Sir Martin Sorrell, executive chairman of S4 Capital, who previously ran WPP, and David Jones, founder of You & Mr Jones, who previously ran Havas, have spent the last few years criticising at every opportunity what they say is the outdated agency holding company model.
WPP and Publicis Groupe have made some progress on internal restructuring in recent years.
Others, such as Dentsu, which announced it would consolidate 150 agency brands in six global networks in December 2020, and Omnicom have been slower to change and suffered steeper revenue declines than peers last year.
The agency sector still looks ripe for consolidation – eight years after the failed Publicis Groupe-Omnicom merger.
PE investors are not the only potential buyers.
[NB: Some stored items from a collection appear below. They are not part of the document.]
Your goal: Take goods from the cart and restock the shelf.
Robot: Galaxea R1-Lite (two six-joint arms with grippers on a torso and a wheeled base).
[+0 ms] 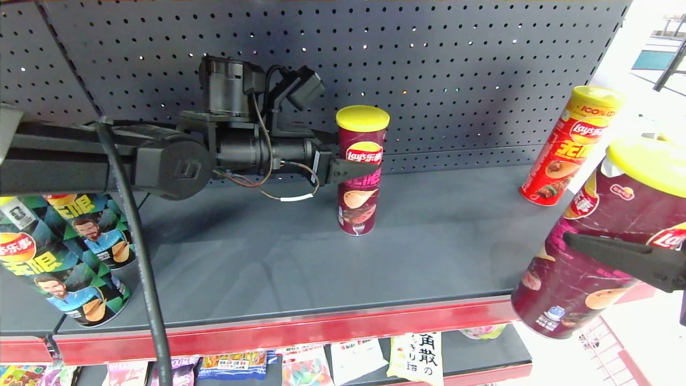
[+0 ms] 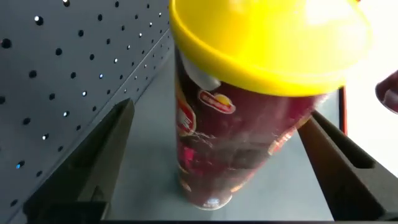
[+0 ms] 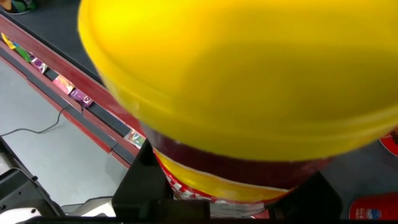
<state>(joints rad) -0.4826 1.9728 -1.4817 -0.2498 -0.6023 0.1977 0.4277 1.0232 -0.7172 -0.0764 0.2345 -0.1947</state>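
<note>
Head view: looking forward and down onto shelf (image 1: 300, 257). Left wrist view: close above can (image 2: 249, 137) standing on shelf, shared with head view. Right wrist view: very close over second can (image 3: 249, 74), at shelf's front edge.

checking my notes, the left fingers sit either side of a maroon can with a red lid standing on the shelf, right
No: the lid is yellow, not red, as the head view shows. The rest holds: the left fingers sit either side of the maroon can standing on the shelf.

chip can (image 1: 358, 206) centred on shelf (image 1: 439, 241)
</note>
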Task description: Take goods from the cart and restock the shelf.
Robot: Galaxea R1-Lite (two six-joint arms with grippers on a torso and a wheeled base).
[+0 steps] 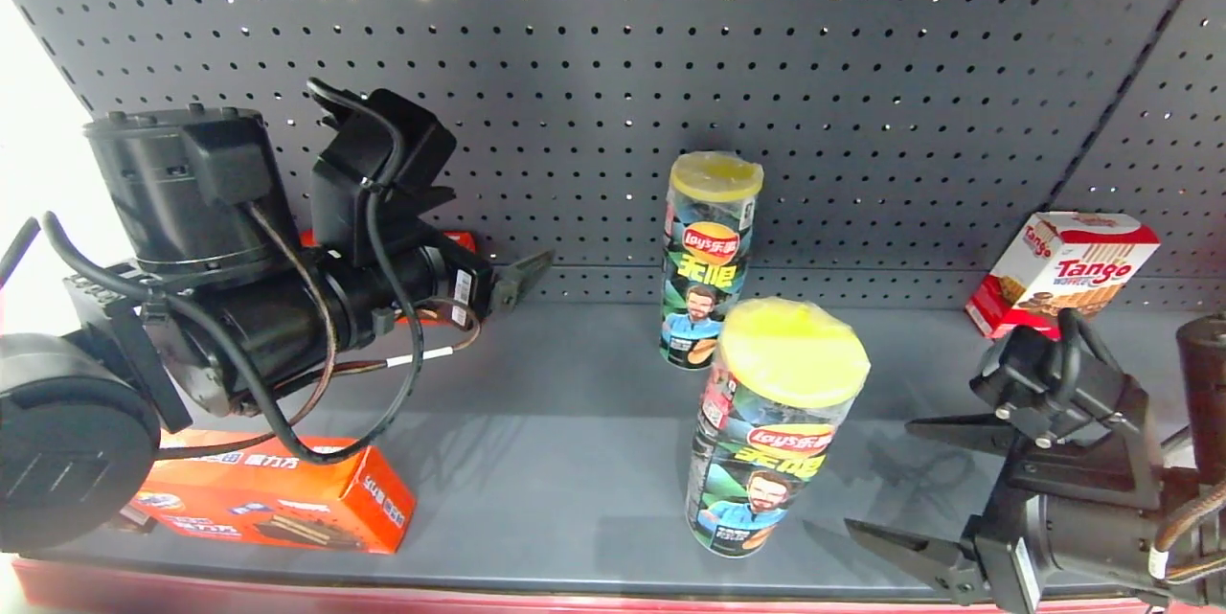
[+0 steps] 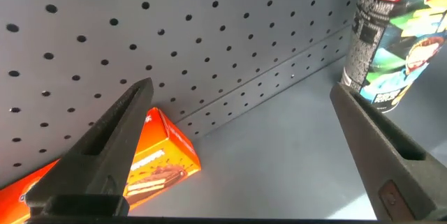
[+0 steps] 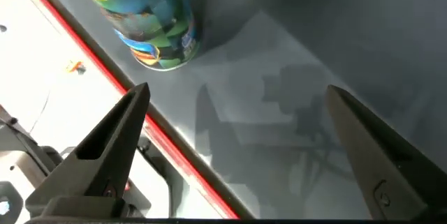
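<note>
Standing on the grey shelf (image 1: 536, 442) are two chip cans with yellow lids. The rear can (image 1: 707, 260) is upright close to the pegboard back panel (image 1: 613, 68). The front can (image 1: 771, 427) is upright near the shelf's red front lip (image 1: 383, 595), a little to the right of the rear one and not touching it.

The left tool (image 2: 241, 126) hangs over the shelf's left rear, its fingers spread wide with nothing between them. The head view shows just one dark fingertip of it, poking out past the wrist. The left wrist view shows both fingers, and beyond them an orange snack box (image 2: 157, 158) lying against the foot of the back panel; from the head camera the arm mostly hides this box. That wrist view also catches the rear can's lower part off to one side, well apart from the fingers.

The right tool (image 1: 891, 480) sits low at the shelf's front right, fingers spread and empty. It is to the right of the front can and clear of it. The right wrist view shows that can's base standing just inside the red lip, a detail the head view gives only at an angle.

A second orange box (image 1: 278, 499) lies flat at the front left beneath the left arm. A red-and-white wafer box (image 1: 1063, 269) stands tilted at the right rear by the back panel.
</note>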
Vivendi, the French media conglomerate, which is controlled by the Bolloré Group and bought Havas in 2017, will have additional financial firepower after selling some of its shares in Universal Music Group.
Then there is Accenture and some of the other consulting groups, which have moved into digital marketing services by buying relatively small agencies, but have shown no appetite for large-scale M&A.
There could also be a wildcard such as Warren Buffett, founder of Berkshire Hathaway, who made a 925p-a-share approach for WPP in 2012 that was rebuffed.
With hindsight, Buffett’s offer looks shrewd, given the stock price has crumbled from its £19 peak in 2017 to about £8 now.
Bankers are always running the rule over potential M&A deals.
“There is always a deal if the price is right,” the senior industry figure says. “Since 2013, for a few years, the price wasn’t right because the profit multiples went too high. When the sector multiple comes down from, say, 12 to seven, it then becomes cheap enough [for private equity] to take the risk.
“If you get the right price, you fix the existing business, then you deploy some capital to buy some high-growth businesses, suddenly you’ve got a business that isn’t worth seven times any more. It’s worth 12 times.”
That’s the theory. But it requires wary investors to commit their money.